James Garner, the wry and handsome leading man who slid seamlessly between television and the movies but was best known as the amiable gambler Bret Maverick in the 1950s western “Maverick” and the cranky sleuth Jim Rockford in the 1970s series “The Rockford Files,” was found dead in his California home on Saturday July 19, 2014, the Los Angeles Police Department confirmed on Sunday. He was 86.

He described himself as a “bleeding-heart liberal” and had campaigned on everything from civil rights to the environment. The Democrats asked him to run for governor of California in 1990 but he believes too many actors go into office.

“Arnold Schwarzenegger wasn’t qualified for that post and neither was Ronald Reagan – let alone president. I was vice-president of the Screen Actors Guild when he was its president. Ronnie never had an original thought and we had to tell him what to say.”

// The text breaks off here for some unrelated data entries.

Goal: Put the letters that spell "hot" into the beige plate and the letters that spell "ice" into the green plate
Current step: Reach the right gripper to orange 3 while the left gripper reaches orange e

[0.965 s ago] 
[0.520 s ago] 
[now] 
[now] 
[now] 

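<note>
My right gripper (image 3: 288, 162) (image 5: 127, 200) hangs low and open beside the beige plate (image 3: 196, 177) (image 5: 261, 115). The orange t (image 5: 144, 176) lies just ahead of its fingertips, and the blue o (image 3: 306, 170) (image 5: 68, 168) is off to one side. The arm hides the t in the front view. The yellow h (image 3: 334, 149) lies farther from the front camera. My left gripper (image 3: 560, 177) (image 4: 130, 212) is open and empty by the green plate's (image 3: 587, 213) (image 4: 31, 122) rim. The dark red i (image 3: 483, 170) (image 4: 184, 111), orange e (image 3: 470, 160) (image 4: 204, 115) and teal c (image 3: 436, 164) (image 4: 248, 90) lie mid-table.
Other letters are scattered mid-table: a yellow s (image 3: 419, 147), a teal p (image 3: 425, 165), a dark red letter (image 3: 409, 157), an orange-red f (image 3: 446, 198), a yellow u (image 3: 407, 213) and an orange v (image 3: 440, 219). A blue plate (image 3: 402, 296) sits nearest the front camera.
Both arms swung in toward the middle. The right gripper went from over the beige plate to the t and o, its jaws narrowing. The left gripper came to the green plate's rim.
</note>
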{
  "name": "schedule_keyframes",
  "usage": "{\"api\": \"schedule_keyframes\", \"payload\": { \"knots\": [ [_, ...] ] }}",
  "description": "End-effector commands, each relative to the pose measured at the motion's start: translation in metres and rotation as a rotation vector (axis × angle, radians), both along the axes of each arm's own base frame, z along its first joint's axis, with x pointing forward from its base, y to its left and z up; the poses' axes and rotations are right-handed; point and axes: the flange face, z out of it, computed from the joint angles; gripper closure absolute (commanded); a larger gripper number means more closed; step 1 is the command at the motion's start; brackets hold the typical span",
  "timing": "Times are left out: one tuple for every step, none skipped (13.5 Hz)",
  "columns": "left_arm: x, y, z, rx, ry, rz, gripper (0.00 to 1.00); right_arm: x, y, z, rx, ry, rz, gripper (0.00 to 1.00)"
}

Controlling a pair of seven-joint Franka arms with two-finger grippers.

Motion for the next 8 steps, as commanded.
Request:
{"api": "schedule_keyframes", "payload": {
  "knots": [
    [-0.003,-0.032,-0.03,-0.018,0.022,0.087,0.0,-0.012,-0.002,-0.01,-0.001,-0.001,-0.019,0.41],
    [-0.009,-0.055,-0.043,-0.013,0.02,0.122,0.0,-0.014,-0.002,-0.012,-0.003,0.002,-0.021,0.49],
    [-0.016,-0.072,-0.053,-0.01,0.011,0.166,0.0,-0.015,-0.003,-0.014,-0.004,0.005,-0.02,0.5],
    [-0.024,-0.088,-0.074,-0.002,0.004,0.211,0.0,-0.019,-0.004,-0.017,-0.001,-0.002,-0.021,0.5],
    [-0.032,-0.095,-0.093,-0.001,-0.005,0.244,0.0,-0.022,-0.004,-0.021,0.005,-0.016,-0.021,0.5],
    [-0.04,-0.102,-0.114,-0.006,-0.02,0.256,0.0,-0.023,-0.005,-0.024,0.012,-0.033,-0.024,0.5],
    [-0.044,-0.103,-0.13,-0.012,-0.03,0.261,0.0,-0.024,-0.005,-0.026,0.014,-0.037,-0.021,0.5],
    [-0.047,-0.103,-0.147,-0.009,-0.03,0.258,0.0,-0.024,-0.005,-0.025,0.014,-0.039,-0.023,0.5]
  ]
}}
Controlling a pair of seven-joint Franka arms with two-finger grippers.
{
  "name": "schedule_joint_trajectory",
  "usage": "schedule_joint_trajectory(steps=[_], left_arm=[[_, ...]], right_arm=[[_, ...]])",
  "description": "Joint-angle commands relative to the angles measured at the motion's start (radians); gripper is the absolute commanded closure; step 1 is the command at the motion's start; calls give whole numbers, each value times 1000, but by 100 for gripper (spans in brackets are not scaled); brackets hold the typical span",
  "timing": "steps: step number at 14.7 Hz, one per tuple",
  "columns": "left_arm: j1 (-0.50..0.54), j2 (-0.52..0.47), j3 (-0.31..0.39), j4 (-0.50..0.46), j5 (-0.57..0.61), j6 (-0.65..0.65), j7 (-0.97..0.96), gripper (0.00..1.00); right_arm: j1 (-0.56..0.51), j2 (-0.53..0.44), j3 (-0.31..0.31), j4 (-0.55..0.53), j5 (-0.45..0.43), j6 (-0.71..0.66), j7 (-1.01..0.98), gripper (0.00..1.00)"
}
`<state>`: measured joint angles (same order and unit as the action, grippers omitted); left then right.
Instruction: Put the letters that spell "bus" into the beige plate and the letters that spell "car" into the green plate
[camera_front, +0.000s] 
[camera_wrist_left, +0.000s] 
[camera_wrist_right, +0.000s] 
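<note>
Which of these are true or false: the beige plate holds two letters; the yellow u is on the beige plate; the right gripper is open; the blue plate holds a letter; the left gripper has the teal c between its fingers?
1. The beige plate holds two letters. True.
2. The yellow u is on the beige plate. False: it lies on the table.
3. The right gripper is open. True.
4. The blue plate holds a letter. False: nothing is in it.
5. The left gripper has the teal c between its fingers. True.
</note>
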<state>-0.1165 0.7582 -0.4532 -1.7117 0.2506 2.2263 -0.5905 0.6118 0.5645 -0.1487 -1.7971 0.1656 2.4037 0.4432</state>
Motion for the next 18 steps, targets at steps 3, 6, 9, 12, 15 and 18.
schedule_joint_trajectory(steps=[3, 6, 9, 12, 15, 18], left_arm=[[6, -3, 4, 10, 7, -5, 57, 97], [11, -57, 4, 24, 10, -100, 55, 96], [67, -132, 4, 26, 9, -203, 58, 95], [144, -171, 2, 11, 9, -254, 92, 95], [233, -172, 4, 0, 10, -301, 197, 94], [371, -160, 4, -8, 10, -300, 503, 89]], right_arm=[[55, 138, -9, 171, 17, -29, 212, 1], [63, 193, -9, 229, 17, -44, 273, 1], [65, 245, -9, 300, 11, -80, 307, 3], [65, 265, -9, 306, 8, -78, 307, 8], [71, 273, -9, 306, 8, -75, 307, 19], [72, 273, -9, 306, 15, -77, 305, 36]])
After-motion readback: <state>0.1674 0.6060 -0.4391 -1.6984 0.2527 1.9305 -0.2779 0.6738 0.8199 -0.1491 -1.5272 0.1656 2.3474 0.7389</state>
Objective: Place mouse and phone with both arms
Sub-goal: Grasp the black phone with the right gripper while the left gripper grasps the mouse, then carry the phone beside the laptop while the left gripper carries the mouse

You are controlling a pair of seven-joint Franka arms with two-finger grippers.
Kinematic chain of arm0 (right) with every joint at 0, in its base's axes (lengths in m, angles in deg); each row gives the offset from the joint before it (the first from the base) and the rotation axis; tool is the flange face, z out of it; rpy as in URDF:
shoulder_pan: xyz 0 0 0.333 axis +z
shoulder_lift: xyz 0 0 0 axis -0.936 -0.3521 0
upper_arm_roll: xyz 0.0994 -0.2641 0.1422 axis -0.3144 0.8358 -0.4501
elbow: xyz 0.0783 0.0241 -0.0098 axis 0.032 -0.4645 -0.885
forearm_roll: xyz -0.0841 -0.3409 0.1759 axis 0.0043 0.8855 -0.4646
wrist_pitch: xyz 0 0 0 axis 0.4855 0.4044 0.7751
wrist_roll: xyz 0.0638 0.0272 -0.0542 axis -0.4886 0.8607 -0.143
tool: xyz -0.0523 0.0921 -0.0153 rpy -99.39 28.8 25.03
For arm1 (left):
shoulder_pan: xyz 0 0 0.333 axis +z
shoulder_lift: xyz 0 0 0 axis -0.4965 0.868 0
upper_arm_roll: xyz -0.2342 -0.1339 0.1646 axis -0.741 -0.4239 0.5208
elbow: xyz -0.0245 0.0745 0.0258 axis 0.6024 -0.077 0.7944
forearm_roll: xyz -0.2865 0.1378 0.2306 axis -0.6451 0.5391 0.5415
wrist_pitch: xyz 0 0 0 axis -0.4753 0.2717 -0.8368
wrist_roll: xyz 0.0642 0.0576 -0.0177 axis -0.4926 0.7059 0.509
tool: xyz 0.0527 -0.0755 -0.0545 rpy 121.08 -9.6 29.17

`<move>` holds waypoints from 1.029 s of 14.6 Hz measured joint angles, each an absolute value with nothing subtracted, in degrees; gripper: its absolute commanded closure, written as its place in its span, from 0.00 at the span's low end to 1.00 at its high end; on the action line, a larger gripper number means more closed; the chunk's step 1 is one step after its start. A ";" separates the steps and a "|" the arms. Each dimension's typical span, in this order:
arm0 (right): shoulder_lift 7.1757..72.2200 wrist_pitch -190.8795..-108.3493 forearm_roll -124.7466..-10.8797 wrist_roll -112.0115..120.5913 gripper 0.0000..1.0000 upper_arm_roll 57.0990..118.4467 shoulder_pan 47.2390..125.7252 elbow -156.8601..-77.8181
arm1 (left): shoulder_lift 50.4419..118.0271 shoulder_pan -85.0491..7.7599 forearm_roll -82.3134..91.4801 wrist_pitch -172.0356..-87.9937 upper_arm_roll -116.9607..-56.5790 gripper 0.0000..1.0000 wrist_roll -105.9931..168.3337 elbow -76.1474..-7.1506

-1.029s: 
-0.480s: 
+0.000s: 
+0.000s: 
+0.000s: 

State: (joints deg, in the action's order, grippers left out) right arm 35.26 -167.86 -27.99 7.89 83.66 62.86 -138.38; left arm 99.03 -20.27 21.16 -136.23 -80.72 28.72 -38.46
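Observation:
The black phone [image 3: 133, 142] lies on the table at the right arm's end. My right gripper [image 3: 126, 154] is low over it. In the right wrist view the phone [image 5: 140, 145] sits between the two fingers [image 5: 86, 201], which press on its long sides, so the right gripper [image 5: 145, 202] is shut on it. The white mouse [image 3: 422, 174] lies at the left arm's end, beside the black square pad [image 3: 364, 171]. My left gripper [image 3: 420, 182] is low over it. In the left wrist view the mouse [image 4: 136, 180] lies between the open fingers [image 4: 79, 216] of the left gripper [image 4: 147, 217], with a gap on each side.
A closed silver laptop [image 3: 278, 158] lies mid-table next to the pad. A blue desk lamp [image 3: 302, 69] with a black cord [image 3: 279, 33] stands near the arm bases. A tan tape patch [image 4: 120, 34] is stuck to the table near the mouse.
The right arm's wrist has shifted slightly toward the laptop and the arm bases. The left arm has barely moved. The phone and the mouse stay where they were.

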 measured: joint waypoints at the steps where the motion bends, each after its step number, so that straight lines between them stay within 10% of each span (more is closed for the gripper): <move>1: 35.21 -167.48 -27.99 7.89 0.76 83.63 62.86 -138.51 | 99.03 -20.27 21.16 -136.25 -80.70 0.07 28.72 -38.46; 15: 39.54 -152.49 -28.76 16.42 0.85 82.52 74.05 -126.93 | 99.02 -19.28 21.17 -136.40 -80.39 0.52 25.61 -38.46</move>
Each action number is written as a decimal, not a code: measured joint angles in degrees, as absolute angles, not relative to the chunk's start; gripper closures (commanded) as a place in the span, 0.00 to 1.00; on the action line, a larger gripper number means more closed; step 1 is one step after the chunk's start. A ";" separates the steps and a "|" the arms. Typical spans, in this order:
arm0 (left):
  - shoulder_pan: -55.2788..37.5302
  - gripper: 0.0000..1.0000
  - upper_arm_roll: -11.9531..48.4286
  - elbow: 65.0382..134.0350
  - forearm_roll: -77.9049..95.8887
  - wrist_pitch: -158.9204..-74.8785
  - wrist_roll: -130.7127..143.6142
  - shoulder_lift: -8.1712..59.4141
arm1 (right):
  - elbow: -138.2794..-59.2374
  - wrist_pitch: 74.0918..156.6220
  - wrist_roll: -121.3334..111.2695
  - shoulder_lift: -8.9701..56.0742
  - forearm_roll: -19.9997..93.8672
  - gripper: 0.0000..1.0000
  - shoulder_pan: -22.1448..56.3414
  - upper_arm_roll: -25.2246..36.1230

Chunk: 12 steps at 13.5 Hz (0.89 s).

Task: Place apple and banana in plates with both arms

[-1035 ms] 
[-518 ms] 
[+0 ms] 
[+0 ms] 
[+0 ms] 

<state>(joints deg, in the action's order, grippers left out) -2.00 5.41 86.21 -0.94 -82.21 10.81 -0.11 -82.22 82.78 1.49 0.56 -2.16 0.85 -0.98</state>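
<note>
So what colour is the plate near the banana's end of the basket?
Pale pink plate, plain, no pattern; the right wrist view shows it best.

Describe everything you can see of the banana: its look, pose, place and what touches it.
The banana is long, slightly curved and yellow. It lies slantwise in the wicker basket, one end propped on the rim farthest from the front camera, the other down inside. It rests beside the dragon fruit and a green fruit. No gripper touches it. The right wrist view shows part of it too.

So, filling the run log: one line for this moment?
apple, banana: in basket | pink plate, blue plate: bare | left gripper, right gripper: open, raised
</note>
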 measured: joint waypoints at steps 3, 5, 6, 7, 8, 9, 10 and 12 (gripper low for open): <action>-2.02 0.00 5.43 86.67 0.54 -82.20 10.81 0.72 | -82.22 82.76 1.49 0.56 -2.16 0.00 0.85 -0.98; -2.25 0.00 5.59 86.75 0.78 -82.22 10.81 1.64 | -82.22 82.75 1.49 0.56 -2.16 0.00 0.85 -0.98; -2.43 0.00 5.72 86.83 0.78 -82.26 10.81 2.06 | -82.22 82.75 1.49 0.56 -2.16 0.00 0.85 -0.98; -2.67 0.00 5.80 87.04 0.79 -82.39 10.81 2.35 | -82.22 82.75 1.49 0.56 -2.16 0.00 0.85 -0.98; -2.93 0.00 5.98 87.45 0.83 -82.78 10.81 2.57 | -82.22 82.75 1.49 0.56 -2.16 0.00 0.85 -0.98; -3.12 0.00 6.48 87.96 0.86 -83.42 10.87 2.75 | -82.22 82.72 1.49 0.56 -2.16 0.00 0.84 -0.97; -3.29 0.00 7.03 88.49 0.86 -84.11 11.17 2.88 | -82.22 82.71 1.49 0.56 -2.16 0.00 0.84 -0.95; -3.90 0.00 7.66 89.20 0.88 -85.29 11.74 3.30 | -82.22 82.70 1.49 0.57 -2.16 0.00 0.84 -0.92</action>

Mr. Garner came to acting late, and by accident. On his own after the age of 14 and a bit of a drifter, he had been working an endless series of jobs: telephone installer, oilfield roughneck, chauffeur, dishwasher, janitor, lifeguard, grocery clerk, salesman and, fatefully, gas station attendant. While pumping gas in Los Angeles, he met a young man named Paul Gregory, who was working nearby as a soda jerk but wanted to be an agent.

Years later, after Mr. Garner had served in the Army during the Korean War — he was wounded in action twice, earning two Purple Hearts — he was working as a carpet layer in Los Angeles for a business run by his father. One afternoon he was driving on La Cienega Boulevard and saw a sign: Paul Gregory & Associates. Just then a car pulled out of a space in front of the building, and Mr. Garner, on a whim, pulled in. He was 25.

Mr. Gregory, by then an agent and a theatrical producer, hired him for a nonspeaking part in his production of Herman Wouk’s “Caine Mutiny Court-Martial,” which starred Henry Fonda, John Hodiak and Lloyd Nolan. It opened in Santa Barbara and toured the country before going to Broadway, where it opened in January 1954 and ran for 415 performances. Mr. Garner said he learned to act from running lines with the stars and watching them perform, especially Mr. Fonda, another good-looking actor with a sly streak.

“I swiped practically all my acting style from him,” he once said.

Mr. Garner claimed to have stage fright and no desire to act in the theater. He later played Lt. Maryk (the Hodiak role) in a touring company of the play that starred Charles Laughton, but afterward would almost never appear onstage again. Still, it was the serendipitous stop on La Cienega that changed his life.

“The only reason I’m an actor is that a lady pulled out of a parking space in front of a producer’s office,” he wrote in “The Garner Files.”

Mr. Garner disdained the pretentiousness of the acting profession. “I’m a Methodist but not as an actor,” he wrote in “The Garner Files.” “I’m from the Spencer Tracy school: be on time, know your words, hit your marks, and tell the truth. I don’t have any theories abut acting, and I don’t think about how to do it, except that an actor shouldn’t take himself too seriously, and shouldn’t try to make acting something that it isn’t. Acting is just common sense. It isn’t hard if you put yourself aside and just do what the writer wrote.”

Persuasively ambivalent as a hero of westerns, war movies and detective stories, Mr. Garner’s performances may have reflected his feelings about his profession.

“I was never enamored of the business, never even wanted to be an actor, really,” he told The New York Times in 1984. “It’s always been a means to an end, which is to make a living.”

The integrity of the lifelong Democrat served him well.


James Gardner was always on the right side of history.